▶ **Work instructions**: Search the data for the word "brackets" and copy out every line that has it.

▶ **Materials provided**:
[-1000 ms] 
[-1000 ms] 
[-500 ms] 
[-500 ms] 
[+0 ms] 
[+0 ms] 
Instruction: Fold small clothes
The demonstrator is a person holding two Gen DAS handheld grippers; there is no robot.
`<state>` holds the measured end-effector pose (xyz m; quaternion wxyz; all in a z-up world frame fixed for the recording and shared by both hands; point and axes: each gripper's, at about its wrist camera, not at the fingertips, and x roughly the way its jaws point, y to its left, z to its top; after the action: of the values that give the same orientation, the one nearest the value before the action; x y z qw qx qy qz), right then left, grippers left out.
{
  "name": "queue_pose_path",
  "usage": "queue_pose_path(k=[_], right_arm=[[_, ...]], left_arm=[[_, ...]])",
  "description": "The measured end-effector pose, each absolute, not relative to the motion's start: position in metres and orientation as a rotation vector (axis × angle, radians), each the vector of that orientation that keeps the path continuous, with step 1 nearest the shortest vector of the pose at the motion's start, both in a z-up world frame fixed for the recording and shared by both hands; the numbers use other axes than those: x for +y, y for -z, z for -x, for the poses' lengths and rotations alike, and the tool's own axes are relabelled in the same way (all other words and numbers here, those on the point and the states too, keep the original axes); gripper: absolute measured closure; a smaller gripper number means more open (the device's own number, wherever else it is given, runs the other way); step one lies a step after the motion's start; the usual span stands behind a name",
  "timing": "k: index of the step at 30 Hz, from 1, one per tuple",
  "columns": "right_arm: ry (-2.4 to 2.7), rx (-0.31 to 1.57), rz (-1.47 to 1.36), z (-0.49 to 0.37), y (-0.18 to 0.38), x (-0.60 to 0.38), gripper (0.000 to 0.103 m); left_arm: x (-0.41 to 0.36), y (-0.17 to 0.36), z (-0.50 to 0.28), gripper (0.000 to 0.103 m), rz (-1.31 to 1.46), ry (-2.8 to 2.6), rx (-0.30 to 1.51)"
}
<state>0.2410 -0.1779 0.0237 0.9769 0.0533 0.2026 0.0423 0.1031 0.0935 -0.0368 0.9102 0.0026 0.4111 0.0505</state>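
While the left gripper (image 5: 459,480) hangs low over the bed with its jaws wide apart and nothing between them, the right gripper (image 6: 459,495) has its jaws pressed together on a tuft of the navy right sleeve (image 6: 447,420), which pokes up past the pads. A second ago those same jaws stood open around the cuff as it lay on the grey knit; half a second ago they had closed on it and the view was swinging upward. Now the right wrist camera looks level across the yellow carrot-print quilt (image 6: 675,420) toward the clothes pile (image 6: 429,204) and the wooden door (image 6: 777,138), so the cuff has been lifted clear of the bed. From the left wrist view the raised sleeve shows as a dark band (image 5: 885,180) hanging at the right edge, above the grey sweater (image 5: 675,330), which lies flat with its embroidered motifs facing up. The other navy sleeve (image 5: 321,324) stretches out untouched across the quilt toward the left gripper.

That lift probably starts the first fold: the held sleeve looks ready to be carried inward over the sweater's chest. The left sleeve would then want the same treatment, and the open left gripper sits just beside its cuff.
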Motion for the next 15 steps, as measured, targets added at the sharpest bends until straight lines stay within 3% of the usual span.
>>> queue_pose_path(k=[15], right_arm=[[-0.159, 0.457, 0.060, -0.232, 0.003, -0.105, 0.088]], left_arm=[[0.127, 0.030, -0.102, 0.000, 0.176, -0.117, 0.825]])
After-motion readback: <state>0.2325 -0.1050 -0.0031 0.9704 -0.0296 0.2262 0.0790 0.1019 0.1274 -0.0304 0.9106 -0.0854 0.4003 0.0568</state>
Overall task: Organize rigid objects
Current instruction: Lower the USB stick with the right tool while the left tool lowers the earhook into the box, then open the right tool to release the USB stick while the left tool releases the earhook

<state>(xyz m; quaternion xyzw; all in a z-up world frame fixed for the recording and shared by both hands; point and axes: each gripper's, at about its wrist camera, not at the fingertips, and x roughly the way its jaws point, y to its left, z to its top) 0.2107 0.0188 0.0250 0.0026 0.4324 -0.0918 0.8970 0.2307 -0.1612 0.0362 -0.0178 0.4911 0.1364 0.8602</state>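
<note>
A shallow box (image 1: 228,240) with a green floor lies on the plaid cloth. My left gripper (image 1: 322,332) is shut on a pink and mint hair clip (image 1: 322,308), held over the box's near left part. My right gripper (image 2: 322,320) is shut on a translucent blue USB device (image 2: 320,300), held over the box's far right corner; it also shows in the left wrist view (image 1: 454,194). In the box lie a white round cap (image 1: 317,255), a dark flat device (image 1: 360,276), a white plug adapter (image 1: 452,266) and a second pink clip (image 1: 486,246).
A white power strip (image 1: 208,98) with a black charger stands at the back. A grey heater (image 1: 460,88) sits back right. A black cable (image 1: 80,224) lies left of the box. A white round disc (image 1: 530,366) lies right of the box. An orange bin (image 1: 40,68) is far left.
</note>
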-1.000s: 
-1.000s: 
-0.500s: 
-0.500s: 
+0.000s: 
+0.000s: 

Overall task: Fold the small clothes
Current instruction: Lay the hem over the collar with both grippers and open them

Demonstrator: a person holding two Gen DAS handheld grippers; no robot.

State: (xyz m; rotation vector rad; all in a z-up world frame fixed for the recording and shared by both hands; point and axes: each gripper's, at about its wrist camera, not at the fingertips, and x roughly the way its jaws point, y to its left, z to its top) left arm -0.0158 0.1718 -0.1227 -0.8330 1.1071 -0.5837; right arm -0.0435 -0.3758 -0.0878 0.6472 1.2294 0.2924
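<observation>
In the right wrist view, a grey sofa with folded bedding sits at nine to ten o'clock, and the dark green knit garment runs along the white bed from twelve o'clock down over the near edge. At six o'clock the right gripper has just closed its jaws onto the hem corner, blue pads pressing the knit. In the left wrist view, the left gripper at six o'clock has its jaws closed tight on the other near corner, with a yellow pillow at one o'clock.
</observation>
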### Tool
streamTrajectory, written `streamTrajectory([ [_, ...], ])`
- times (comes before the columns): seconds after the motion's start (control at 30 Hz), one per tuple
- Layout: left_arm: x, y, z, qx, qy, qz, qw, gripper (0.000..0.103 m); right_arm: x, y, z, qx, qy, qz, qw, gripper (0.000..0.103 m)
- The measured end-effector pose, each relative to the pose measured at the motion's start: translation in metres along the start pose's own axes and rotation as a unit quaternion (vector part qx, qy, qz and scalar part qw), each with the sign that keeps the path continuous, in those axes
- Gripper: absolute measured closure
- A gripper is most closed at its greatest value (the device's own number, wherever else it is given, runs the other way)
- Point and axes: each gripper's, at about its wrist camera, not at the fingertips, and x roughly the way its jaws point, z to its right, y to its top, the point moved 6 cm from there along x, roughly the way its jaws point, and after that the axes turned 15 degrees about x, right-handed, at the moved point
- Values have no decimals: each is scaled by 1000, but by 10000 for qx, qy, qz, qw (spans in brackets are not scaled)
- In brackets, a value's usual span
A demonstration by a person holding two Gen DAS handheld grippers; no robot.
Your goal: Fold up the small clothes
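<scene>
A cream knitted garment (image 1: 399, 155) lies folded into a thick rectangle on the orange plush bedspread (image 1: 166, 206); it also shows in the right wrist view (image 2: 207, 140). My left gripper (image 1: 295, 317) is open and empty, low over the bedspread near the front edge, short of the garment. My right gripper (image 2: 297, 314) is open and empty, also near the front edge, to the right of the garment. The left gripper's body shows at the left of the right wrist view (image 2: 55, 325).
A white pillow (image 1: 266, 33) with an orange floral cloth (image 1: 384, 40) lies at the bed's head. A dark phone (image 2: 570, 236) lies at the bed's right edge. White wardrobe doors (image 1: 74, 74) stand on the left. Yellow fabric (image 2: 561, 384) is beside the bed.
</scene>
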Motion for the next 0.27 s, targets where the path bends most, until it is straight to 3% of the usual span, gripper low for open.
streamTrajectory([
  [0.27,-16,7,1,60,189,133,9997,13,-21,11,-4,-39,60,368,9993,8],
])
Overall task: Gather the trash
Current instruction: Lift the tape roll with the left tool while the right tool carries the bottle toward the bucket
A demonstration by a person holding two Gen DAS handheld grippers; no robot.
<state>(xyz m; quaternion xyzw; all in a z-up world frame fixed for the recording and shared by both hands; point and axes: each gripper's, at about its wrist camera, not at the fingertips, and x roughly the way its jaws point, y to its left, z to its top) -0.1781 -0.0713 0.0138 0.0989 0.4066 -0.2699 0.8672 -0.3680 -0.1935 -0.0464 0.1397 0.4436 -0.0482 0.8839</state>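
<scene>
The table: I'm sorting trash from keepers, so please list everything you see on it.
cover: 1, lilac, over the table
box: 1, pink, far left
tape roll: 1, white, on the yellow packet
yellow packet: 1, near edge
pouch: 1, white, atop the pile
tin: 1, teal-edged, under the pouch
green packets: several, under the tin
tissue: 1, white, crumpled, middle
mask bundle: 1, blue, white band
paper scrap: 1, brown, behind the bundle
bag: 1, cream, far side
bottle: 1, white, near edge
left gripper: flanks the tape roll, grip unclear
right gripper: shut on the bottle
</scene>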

▶ **Response below**:
- Values have no decimals: each is scaled by 1000, but by 10000 for qx, qy, qz, qw (spans in brackets are not scaled)
- In brackets, a value's usual span

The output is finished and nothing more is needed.